### Exercise requirements
In the material below, begin at the line that has "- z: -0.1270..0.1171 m", stop after the line that has "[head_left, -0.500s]", and transcribe those lines exactly, without pictures.

### Task material
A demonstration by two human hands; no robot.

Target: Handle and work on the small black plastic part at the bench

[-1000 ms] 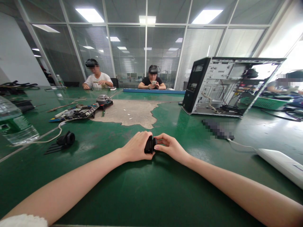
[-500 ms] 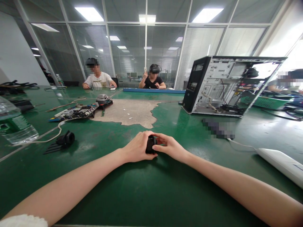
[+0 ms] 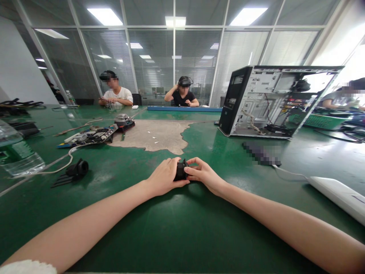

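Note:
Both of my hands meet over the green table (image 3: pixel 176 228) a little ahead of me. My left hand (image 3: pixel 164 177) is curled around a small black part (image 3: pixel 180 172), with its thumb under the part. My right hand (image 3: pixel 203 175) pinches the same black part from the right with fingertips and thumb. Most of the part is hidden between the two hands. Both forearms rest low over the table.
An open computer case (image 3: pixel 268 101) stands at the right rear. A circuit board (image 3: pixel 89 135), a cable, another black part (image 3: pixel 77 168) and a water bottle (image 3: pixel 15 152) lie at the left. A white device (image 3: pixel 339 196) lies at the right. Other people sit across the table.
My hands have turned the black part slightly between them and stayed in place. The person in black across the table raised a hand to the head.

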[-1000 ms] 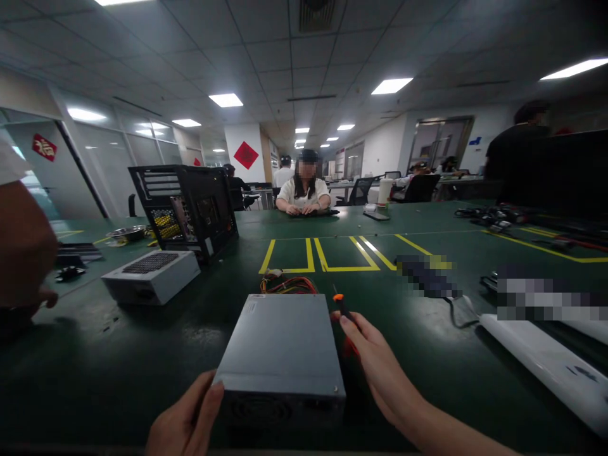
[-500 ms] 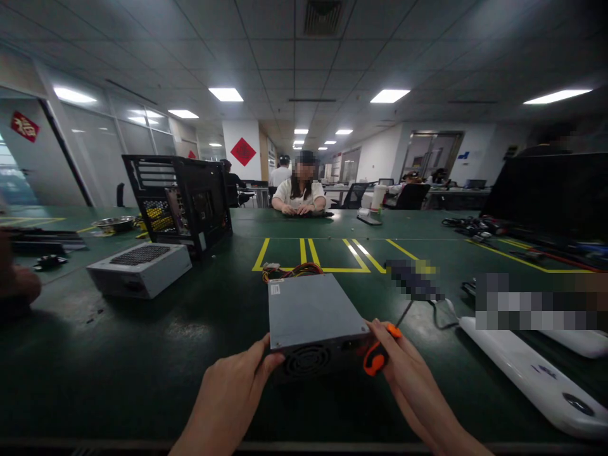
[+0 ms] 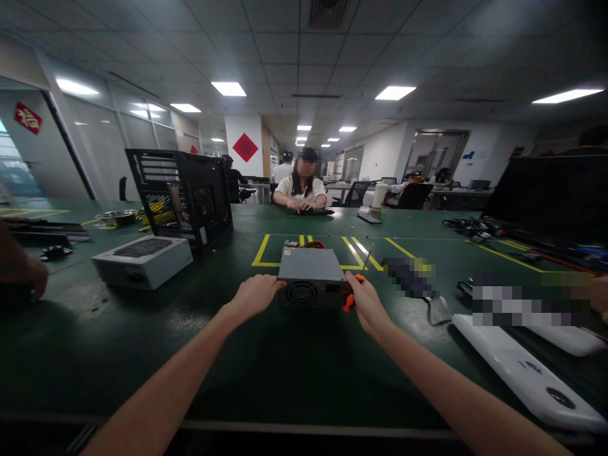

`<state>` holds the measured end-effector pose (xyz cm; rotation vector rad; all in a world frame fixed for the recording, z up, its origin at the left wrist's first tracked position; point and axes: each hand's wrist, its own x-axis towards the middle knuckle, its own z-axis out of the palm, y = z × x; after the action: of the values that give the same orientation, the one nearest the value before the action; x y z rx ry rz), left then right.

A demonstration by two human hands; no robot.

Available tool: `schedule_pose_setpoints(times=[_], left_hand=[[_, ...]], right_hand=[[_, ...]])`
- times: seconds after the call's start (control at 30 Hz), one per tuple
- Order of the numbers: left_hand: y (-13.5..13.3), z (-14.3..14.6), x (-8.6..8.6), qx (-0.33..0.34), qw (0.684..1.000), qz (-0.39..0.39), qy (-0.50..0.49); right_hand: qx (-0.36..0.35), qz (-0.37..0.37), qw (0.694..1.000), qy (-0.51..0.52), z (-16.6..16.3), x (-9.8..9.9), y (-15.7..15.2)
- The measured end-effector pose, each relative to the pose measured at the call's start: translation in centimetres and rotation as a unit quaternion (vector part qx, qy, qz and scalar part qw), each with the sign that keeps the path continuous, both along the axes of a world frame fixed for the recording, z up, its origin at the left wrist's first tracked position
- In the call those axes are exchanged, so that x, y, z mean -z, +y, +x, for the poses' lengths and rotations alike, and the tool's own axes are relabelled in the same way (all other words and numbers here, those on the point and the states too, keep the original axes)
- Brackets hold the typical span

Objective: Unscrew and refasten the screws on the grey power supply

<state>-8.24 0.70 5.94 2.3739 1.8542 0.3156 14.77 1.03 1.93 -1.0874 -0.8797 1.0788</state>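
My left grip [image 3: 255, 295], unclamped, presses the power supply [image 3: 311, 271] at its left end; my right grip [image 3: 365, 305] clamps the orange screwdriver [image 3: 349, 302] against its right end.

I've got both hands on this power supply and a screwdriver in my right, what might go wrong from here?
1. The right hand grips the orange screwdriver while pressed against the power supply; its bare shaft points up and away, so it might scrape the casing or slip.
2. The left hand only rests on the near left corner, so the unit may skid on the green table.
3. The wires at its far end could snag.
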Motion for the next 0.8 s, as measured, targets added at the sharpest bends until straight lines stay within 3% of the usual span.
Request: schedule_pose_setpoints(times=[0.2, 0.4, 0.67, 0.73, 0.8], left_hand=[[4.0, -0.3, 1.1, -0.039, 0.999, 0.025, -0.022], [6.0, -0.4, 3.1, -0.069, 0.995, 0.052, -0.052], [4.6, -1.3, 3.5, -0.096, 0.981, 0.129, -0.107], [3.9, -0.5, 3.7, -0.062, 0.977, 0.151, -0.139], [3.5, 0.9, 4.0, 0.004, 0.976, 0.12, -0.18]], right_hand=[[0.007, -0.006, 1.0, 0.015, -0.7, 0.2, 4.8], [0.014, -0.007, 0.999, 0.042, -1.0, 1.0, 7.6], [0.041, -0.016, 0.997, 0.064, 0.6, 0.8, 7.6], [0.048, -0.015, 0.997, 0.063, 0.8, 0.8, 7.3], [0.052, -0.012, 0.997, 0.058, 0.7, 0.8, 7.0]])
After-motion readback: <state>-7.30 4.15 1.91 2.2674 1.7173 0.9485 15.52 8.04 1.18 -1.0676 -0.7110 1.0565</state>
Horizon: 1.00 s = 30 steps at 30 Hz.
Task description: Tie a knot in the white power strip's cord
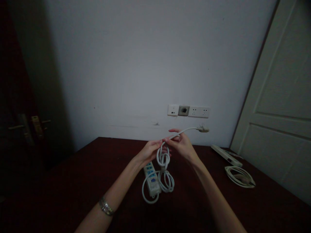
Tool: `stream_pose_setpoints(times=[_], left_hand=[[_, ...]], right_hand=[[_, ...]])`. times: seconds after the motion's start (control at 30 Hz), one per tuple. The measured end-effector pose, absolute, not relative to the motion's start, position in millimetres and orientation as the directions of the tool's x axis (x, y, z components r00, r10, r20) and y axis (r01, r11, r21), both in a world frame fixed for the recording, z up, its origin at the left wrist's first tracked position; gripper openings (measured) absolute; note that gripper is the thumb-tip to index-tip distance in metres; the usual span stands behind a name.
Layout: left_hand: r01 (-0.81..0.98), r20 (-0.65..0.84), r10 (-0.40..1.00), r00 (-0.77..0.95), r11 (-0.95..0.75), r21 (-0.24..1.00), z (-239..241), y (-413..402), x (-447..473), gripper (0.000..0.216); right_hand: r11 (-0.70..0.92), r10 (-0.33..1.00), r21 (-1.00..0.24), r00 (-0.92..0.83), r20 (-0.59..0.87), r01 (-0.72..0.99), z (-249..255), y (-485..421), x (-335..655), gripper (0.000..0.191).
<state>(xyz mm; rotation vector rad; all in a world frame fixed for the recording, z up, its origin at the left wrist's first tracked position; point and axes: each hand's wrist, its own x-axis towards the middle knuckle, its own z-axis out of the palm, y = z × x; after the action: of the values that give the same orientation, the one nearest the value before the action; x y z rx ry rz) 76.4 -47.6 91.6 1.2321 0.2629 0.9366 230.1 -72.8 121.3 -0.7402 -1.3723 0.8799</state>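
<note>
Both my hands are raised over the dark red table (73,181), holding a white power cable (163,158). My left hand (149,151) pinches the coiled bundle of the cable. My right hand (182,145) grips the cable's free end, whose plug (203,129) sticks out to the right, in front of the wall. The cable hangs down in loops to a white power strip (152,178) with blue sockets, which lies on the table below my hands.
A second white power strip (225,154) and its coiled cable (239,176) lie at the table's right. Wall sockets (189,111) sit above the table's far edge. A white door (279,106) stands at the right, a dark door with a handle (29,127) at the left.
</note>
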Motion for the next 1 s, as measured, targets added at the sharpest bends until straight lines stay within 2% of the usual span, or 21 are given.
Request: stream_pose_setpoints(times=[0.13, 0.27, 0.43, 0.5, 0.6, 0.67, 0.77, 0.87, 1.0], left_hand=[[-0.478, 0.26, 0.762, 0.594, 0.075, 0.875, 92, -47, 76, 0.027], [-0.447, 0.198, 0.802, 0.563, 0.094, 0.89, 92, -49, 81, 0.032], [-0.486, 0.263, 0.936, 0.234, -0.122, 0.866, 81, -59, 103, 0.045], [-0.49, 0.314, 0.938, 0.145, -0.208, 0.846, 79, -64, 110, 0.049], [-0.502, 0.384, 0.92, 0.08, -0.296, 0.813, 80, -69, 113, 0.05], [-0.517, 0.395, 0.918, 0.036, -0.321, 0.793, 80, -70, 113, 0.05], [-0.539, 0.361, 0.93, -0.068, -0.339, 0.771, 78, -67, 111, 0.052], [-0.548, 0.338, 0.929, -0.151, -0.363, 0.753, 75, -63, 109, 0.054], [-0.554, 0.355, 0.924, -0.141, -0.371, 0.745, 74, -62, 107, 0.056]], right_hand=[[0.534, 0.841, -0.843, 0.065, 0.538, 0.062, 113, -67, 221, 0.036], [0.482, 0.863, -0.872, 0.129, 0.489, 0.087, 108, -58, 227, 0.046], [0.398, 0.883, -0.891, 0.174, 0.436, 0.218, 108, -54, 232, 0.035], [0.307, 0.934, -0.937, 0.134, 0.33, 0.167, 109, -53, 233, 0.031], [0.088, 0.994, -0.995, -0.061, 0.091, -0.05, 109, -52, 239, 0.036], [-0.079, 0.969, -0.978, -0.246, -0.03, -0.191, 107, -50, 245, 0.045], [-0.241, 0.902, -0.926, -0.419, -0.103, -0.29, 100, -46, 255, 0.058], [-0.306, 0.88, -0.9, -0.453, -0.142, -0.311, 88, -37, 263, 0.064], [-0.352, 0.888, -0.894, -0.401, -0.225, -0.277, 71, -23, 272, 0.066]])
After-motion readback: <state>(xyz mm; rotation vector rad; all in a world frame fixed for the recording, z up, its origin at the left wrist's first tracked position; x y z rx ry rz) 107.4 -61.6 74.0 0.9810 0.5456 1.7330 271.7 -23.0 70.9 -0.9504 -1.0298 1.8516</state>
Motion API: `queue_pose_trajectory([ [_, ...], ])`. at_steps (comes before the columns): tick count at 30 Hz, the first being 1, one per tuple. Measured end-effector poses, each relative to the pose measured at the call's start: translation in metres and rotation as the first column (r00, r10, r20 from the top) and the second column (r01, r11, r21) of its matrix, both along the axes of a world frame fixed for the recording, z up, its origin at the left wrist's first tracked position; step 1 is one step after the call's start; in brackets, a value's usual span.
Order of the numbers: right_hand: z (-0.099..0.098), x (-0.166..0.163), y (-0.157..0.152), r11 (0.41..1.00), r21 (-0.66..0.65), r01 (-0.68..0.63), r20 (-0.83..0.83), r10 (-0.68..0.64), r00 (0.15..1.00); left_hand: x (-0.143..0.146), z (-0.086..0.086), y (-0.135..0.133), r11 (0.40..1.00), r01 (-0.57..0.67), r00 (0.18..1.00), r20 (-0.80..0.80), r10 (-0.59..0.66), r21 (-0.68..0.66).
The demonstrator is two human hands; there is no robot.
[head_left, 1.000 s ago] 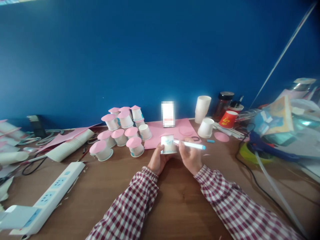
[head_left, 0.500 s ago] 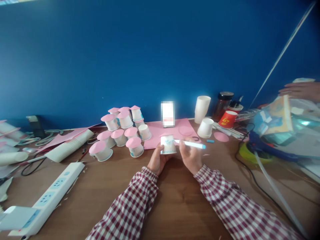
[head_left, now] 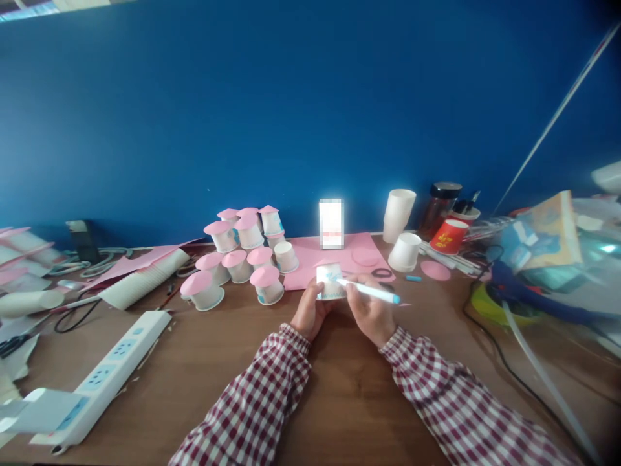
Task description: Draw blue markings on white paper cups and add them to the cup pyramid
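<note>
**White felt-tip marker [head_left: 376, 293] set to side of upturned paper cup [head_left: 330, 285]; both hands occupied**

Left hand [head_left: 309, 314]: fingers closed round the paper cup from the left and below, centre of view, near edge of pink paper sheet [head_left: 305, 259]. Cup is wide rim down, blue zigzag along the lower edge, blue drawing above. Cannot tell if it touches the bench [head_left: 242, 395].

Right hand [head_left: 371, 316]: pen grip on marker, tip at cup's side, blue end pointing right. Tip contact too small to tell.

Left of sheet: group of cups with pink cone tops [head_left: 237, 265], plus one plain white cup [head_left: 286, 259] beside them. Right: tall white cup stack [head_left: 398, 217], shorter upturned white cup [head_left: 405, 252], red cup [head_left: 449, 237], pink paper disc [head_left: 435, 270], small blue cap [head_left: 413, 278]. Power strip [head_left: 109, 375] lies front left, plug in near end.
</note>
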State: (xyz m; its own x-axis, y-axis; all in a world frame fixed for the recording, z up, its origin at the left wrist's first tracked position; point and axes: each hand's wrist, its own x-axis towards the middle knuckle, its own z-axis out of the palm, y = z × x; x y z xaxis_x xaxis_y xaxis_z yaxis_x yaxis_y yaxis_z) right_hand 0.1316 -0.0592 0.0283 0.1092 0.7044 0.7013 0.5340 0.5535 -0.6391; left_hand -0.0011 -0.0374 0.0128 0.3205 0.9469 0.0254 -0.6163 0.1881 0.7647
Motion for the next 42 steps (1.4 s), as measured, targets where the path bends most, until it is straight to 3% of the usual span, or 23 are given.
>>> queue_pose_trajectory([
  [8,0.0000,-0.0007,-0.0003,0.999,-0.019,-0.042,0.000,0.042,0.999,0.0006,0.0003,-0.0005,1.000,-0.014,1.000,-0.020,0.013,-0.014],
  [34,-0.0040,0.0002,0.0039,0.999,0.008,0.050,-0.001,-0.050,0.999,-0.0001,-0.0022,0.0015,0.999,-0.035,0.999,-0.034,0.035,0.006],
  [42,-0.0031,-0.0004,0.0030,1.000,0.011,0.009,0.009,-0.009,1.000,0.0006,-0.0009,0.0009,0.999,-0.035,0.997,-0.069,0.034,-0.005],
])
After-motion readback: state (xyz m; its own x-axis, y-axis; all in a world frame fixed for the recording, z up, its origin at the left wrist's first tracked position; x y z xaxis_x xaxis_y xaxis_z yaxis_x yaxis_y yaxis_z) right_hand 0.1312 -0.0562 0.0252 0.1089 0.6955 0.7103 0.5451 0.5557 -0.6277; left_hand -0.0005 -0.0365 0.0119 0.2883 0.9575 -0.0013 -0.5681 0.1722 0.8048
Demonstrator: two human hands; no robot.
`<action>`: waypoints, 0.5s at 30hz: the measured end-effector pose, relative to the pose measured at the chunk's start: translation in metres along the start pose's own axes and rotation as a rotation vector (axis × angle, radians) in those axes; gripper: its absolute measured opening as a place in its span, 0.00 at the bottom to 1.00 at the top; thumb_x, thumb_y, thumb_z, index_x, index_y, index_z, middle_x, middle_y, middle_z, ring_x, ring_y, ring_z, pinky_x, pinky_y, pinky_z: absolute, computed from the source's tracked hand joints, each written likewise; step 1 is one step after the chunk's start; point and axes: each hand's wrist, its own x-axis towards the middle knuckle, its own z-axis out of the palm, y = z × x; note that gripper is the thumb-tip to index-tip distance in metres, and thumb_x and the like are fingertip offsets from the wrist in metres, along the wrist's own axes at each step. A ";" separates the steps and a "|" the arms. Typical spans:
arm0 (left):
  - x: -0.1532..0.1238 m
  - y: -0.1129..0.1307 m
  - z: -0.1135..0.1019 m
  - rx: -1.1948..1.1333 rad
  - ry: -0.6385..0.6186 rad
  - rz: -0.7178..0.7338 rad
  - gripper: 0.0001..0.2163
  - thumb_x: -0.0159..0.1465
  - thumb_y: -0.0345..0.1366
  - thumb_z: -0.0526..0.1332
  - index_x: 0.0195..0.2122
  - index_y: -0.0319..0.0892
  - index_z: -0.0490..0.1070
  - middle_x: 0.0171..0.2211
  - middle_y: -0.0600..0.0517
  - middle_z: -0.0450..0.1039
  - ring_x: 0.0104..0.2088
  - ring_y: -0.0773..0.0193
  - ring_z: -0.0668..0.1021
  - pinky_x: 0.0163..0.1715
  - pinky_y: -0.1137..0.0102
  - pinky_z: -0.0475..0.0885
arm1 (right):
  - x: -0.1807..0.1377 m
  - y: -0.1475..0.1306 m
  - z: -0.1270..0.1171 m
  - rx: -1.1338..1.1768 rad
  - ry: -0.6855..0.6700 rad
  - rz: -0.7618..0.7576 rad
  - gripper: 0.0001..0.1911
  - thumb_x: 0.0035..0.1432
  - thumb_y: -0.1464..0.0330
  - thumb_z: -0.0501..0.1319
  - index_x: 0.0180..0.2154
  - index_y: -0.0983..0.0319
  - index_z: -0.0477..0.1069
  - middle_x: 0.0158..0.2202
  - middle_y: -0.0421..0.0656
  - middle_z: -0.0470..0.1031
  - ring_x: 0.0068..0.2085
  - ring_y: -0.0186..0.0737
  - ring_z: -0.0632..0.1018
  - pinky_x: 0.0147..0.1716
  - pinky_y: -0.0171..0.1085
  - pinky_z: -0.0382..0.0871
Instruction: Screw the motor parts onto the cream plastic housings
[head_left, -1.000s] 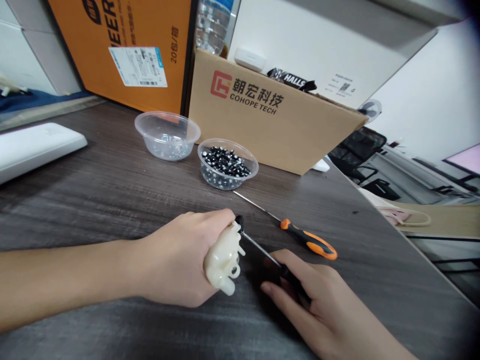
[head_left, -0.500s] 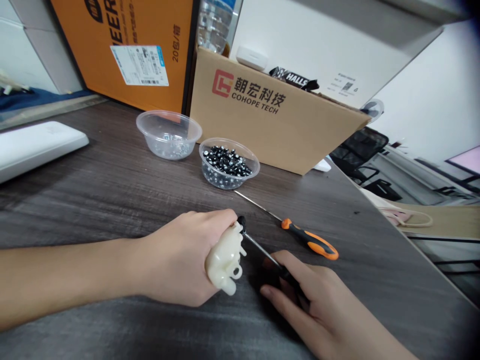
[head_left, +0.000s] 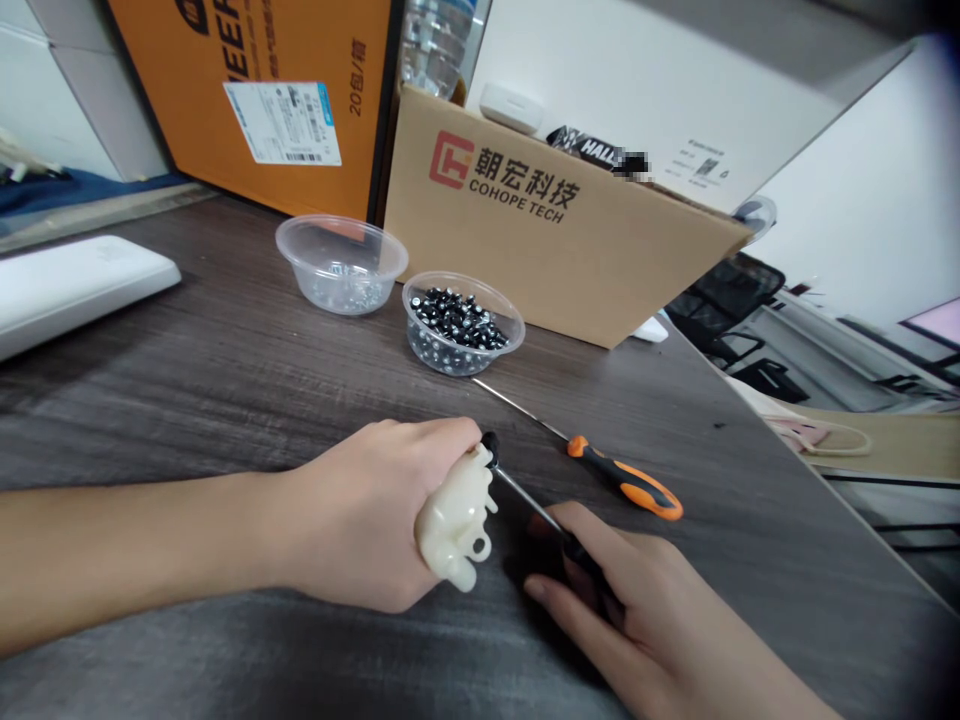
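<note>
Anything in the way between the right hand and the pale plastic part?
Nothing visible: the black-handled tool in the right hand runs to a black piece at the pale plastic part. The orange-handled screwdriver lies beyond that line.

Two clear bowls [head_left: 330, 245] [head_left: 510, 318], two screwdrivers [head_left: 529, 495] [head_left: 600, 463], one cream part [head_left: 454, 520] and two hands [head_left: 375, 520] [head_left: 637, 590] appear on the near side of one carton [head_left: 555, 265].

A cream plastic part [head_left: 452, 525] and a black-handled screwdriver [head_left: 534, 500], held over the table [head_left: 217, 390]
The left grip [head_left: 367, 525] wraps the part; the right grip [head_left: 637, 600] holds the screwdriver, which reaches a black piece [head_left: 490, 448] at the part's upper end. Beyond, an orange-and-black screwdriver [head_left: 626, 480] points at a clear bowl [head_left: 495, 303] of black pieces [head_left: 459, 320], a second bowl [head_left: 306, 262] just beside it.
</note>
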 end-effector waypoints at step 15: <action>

### Result of the task
  - z: -0.1270..0.1171 m
  - rx: -1.1338..1.1768 rad
  - ry: -0.6855..0.6700 rad
  - rz: -0.7618..0.7576 rad
  - gripper: 0.0001..0.1911
  - thumb_x: 0.0035..0.1432
  - thumb_y: -0.1464..0.0330
  - thumb_z: -0.0501..0.1319
  - index_x: 0.0180..0.2154
  - index_y: -0.0983..0.0319
  - index_z: -0.0477..0.1069
  - middle_x: 0.0158..0.2202
  - middle_y: -0.0421..0.0656
  - middle_z: -0.0470..0.1031
  - ring_x: 0.0068..0.2085
  - ring_y: -0.0186..0.0737
  - ring_z: -0.0632..0.1018
  - pinky_x: 0.0147..0.1716
  - pinky_y: -0.0171..0.1085
  - pinky_z: -0.0382..0.0871
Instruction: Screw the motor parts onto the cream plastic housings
[head_left, -1.000s] 
[head_left, -0.500s] 

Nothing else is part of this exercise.